━━━ Data segment

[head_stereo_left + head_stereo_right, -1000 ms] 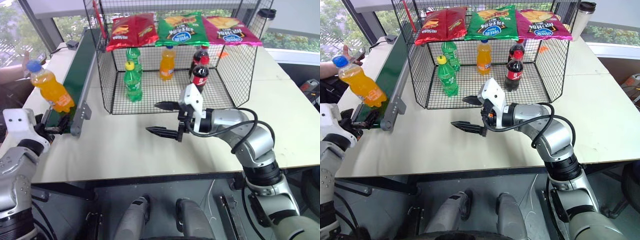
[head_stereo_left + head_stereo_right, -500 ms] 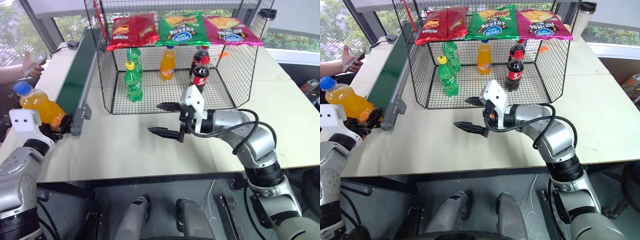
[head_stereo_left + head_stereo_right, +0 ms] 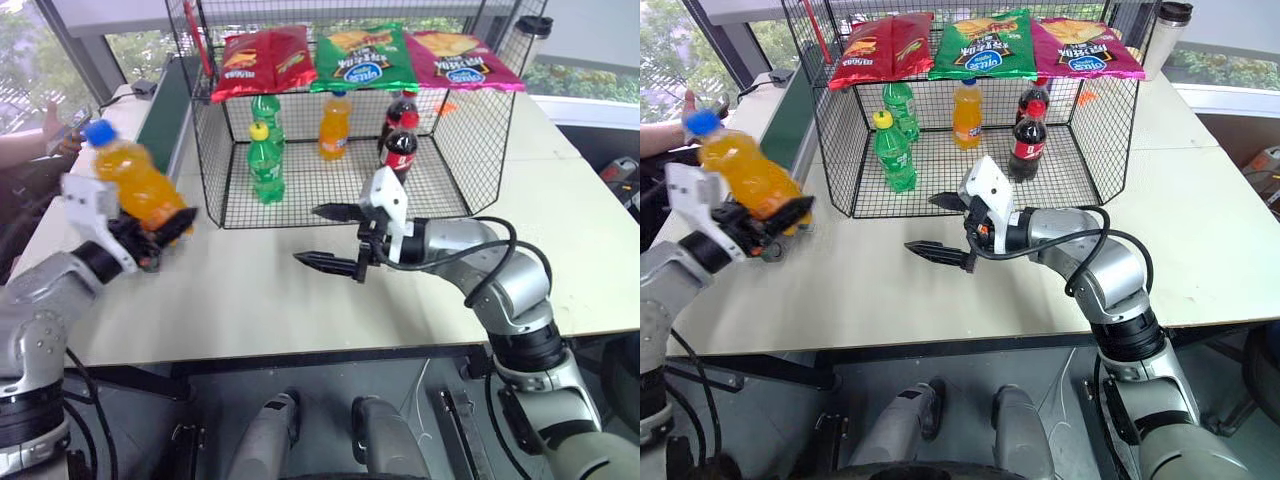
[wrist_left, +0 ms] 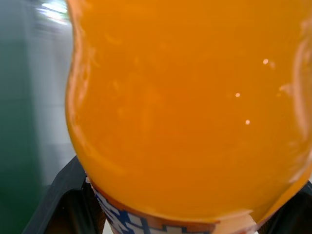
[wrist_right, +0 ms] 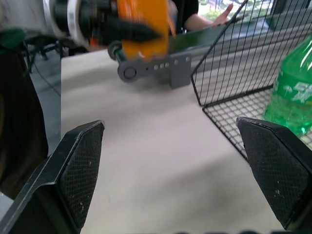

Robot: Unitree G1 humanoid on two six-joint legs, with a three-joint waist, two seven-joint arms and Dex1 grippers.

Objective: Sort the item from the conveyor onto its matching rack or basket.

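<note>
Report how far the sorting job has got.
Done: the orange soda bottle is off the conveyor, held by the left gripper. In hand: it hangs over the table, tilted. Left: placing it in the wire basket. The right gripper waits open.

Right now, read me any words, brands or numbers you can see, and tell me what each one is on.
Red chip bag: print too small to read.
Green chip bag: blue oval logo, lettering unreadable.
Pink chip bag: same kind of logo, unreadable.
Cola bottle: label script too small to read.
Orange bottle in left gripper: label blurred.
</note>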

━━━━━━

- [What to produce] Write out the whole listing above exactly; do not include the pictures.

- [Expected output]
[head_stereo_left + head_stereo_right, -1000 ms] 
[head_stereo_left + head_stereo_right, -500 ms] 
[head_stereo_left + head_stereo_right, +0 ms] 
[wrist_left, +0 ms] 
[wrist_right, +0 ms] 

Robot: Unitree G1 humanoid on two six-joint legs, with a three-joint waist, two seven-joint arms and Dex1 grippers.

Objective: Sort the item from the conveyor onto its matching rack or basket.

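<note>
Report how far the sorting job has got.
Done: the orange soda bottle is off the conveyor, held by the left gripper. In hand: it hangs over the table, tilted. Left: placing it in the wire basket. The right gripper waits open.

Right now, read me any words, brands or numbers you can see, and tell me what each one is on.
Red chip bag: print too small to read.
Green chip bag: blue oval logo, lettering unreadable.
Pink chip bag: same kind of logo, unreadable.
Cola bottle: label script too small to read.
Orange bottle in left gripper: label blurred.
</note>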

The exercise has been answered, and the work is done.